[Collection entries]
========================

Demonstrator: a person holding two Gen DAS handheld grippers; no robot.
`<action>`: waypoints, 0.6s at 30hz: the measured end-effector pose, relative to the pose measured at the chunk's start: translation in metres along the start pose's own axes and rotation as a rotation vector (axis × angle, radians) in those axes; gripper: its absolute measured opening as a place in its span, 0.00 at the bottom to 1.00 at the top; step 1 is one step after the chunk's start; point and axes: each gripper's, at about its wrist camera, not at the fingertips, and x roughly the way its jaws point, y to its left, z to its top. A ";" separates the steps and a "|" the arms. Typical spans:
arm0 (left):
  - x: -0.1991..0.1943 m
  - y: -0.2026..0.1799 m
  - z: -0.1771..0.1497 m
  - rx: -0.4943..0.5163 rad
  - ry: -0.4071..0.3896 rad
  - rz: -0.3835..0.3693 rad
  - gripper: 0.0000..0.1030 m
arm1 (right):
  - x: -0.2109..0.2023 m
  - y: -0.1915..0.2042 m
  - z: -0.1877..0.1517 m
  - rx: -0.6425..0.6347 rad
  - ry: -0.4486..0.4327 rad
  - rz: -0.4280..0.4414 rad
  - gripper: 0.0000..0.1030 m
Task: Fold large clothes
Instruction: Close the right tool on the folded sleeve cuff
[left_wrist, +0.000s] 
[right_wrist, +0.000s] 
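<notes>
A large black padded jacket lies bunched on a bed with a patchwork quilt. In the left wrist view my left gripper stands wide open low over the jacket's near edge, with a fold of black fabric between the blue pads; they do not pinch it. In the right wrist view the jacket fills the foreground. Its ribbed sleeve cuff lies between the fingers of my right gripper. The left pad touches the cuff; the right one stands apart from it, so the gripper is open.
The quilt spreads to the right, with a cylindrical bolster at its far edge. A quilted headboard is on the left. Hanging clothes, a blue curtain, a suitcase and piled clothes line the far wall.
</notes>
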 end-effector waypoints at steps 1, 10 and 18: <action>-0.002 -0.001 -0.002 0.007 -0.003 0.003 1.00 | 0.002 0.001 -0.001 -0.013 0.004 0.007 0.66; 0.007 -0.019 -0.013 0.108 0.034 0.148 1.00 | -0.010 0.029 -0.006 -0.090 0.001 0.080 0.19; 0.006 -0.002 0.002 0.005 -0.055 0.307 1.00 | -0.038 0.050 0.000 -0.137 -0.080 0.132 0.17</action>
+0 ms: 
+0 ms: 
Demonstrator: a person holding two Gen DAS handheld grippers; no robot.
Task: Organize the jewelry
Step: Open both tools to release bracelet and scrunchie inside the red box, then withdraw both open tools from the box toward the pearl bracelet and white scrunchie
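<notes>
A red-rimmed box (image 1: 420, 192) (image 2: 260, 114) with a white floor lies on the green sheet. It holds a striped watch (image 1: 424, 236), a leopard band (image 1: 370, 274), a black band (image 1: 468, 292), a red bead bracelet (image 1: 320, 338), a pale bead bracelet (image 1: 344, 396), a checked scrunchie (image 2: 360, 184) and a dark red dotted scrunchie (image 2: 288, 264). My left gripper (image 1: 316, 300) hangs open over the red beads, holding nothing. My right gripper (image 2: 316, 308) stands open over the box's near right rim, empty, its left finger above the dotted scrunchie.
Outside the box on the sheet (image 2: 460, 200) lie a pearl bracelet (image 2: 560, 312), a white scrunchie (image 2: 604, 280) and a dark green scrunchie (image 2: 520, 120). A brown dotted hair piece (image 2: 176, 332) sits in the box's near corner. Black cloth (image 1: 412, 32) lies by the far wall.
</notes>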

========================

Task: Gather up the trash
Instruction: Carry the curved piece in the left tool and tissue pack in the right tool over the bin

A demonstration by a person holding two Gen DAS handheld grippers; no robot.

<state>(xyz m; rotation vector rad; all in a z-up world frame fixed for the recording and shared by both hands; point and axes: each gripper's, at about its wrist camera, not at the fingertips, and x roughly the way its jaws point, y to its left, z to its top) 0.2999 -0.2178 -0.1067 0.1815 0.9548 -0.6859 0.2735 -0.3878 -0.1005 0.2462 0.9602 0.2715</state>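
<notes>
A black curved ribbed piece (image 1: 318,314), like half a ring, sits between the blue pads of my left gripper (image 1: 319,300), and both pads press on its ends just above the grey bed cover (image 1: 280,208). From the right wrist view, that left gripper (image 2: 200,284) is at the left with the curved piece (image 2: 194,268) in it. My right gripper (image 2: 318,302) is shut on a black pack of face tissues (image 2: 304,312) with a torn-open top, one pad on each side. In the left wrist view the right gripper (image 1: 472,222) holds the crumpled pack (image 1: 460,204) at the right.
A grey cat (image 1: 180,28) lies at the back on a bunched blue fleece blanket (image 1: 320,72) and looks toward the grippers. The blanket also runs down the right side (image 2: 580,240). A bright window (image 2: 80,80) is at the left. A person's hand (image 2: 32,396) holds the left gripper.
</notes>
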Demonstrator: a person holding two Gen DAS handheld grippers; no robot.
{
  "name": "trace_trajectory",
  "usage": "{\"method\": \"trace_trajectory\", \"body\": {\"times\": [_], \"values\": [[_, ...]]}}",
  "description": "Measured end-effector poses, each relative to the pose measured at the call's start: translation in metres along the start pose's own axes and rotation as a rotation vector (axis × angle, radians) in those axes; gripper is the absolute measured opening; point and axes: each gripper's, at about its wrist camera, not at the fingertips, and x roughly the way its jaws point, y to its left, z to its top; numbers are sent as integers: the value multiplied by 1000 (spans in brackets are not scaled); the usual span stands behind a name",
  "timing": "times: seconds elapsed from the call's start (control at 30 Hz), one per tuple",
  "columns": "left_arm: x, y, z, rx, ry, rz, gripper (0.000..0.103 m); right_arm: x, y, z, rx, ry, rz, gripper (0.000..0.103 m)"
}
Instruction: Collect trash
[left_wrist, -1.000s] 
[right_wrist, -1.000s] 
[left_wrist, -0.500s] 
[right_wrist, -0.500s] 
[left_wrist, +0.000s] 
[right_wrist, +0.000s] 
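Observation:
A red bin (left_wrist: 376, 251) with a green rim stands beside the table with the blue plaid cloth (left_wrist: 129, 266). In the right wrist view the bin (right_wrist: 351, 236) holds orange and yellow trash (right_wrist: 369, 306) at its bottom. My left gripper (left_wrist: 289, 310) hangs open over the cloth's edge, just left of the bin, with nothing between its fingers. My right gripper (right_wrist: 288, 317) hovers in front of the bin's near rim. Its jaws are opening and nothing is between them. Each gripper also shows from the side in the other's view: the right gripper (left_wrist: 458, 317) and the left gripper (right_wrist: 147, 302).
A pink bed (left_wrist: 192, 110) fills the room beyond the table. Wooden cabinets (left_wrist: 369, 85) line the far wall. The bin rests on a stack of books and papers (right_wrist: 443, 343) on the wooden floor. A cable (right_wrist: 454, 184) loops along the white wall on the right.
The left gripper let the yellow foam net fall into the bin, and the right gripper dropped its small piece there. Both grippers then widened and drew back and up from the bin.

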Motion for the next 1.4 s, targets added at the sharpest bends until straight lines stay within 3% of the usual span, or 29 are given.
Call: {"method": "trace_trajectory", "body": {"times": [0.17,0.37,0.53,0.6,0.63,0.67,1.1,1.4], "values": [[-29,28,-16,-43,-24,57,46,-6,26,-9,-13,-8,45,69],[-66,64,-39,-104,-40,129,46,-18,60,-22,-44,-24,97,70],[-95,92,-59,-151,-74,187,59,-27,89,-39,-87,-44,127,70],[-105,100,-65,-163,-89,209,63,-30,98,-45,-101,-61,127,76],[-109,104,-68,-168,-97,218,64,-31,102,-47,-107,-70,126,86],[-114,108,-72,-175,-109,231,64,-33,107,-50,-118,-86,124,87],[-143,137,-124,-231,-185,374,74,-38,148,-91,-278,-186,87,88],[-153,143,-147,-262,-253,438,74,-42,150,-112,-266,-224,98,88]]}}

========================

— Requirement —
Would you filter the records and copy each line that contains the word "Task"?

— Written solution —
Task: Fold large clothes
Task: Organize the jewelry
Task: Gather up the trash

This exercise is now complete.